Supplied records
□ □ □
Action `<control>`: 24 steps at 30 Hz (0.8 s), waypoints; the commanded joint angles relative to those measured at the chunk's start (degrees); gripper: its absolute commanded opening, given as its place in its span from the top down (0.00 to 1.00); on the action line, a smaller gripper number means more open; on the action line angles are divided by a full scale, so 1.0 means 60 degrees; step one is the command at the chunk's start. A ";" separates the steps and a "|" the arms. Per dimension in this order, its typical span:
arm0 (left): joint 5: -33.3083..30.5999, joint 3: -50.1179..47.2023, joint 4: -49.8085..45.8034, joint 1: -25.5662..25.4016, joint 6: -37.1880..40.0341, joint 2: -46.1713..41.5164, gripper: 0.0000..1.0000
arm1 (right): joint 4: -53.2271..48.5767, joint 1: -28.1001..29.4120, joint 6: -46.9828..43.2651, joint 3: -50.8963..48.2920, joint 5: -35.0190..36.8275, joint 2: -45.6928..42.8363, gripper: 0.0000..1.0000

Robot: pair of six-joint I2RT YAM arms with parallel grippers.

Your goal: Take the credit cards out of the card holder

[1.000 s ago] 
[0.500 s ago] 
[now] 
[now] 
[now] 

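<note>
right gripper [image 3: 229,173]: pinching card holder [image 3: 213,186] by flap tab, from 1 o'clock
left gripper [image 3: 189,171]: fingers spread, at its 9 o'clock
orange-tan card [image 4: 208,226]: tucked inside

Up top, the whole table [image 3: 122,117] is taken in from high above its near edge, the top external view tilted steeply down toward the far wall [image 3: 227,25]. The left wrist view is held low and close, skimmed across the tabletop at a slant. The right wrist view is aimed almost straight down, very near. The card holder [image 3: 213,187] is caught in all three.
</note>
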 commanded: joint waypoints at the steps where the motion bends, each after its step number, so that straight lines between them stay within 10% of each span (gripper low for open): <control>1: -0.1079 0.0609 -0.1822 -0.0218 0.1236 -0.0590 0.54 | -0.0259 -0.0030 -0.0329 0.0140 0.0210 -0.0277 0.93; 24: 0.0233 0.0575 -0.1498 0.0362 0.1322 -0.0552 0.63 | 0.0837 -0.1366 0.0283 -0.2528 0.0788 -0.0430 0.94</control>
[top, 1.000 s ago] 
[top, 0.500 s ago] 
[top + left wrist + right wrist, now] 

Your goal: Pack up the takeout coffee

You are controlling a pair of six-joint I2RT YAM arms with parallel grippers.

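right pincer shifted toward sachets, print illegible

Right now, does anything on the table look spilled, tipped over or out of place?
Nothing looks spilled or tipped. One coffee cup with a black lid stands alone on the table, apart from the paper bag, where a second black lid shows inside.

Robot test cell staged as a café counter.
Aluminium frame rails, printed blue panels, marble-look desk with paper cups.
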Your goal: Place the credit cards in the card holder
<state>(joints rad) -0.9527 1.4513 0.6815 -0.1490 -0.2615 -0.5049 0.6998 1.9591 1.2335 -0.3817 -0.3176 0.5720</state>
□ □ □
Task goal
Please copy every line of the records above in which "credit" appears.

Exercise response
Your goal: Take the credit cards out of the card holder
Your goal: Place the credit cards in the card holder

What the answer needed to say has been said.